Message from the Spirit through The WIZ

29 03 2010

HTP-U (Peace) Beloved

Hope this post brings you much light and encouragement.  The other day I had just finished talking to my father about my work and how it related to us culturally. Shortly afterward because my little niece was running around and she loves music, my father decided to put on The Wiz.  Great movie, I don’t care what anyone says, the late 70s and early 80s was the BOMB. For those who don’t know the Wiz is the best retelling of the Wonderful Wizard of Oz, but it is done from an African American cultural perspective.

Anyway, as we sat watching this movie, which by the way my little niece wasn’t even interested and kept playing, we were all singing the songs.  A nostalgic moment of course, because it had been a while since I had seen this film and funny how I still remembered some scenes and forgot others. One of my favorite parts of the movie is the when Dorothy (played by Diana Ross) and the Rift Raft (as the Wiz calls them) goes to Emerald City and they are jammin’ out to the different colors. Green is Mean, Red is Dead and Gold is Bold.

As I continued to watch the movie another favorite scene came up, which was when the gang goes to Evillene’s Sweat Shop, the Wicked Witch of the West (played by Mabel King), which was dark red.  I didn’t see the connection yet. Until, after Dorothy kill’s Evillene and tries to get back home, where she finds that the Wiz cannot help her.

Now, what’s interesting about this is that in the Wonderful Wizard of Oz 1939 film, the Good Witch of the South was changed to the Good Witch of the North. When the creators of the Wiz retold the story and made it into a film, the changed the character back to the Good Witch of the South, played by the great Lena Horne. Then’s when it hit me…

“Ummm….Does this look familiar?” I heard.  Noticed the maa aankh below the red region symbolizes TASETT (the evil, physical, hard labor, desert, impotent, etc.) and black region symbolizes KAMTA (the good, spiritual, easy, prosperous, fertile, night sky, heavens, etc.).  I am not sure if the creators of the Wiz were aware of this cultural significance or not. What I do know is that the Wiz makes a lot more sense psychologically than the Wonderful Wizard of Oz.  What do you think?
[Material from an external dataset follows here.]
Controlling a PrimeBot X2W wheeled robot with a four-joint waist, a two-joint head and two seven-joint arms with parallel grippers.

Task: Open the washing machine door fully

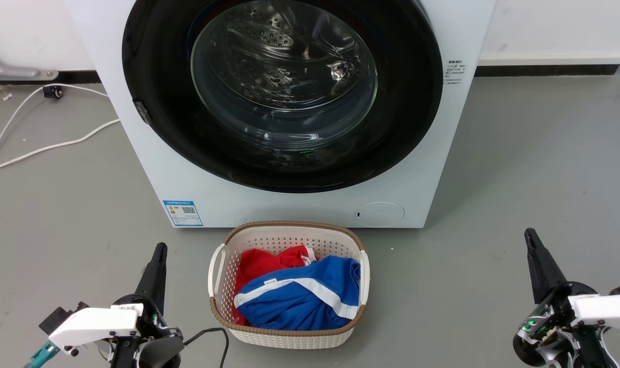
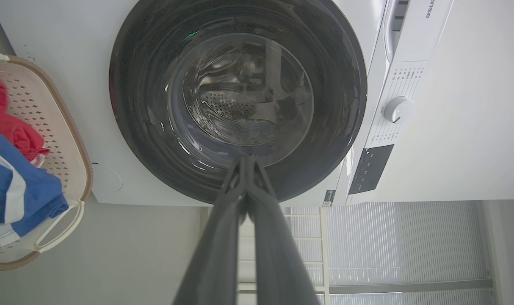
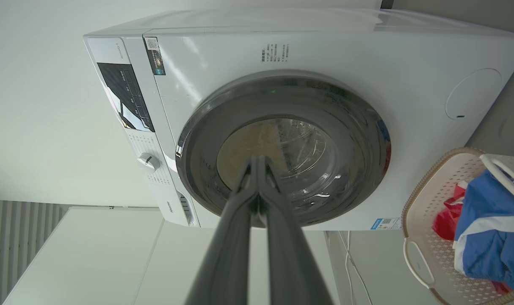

Check out Prayer to the Black Christ

For a complete discourse and in-depth analysis see:
MAA AANKH: Finding God the Afro-American Way, by Honoring the Ancestors and Guardian Spirits.



2 responses

24 01 2016

It can be argued that ‘The Wiz’s’ decidedly unattractive locations sadly detracted from the actors stellar performances. Whatever the film’s budget was spent on, many of its sets got short shrift. That aside, the wonderful cast really did put their heart & soul into their roles & sang their guts out. Since it’s established early on that Diana Ross’s Dorothy is a super shy teacher, her age didn’t bother me. Her living situation is something many families with limited incomes can relate to. Lots of things can hold you back in life that may or may not be in your control. This film addresses the ones you can control.

I agree with you that when aimed at a black audience, ‘The Wiz’ cleverly succeeds in crafting emotional & psychological subtexts based on the realities of living in today’s world that the original Oz film (in all fairness) simply couldn’t / wouldn’t address in the time it was made.

I think the colors used in the film were purposely chosen for the reasons you mentioned, especially if this form of spirituality was “in vogue” in the ’70’s. The people who wrote the screenplay & choreographed the scenes seemed to be masters at getting their messages through subconscious imagery.

Even if the colors were used as a warning (by really listening to the lyrics), the visual impact of seeing such beautiful people strutting their stuff proudly in the center of Oz city, looking glorious, is as important psychologically for people to see as the “Brand New Day” scene when the ugly shells are cast off & burned to ashes as the freed people realize how gorgeous they truly are.

Some critics ragged on the ‘Believe In Yourself’ song as being too schmaltzy but those critics miss the entire point of this film. This song is so important that it’s sung twice by two powerhouse singers. It’s a message kids NEED to hear & don’t hear enough. Dorothy’s age in this version of The Wizard of Oz is more relevant than the average critic may realize. The messages in The Wiz are not just for children starting out in life but also for adults starting over & moving on with theirs.

‘The Wiz’ may suffer from technical issues but I think most critics just don’t get how it works so well on an emotional, gut level, which propels the film’s underlying messages that are so important to absorb.

24 01 2016

It was a ritualistic movie done from our perspective. Great analysis. Thanks for the comments.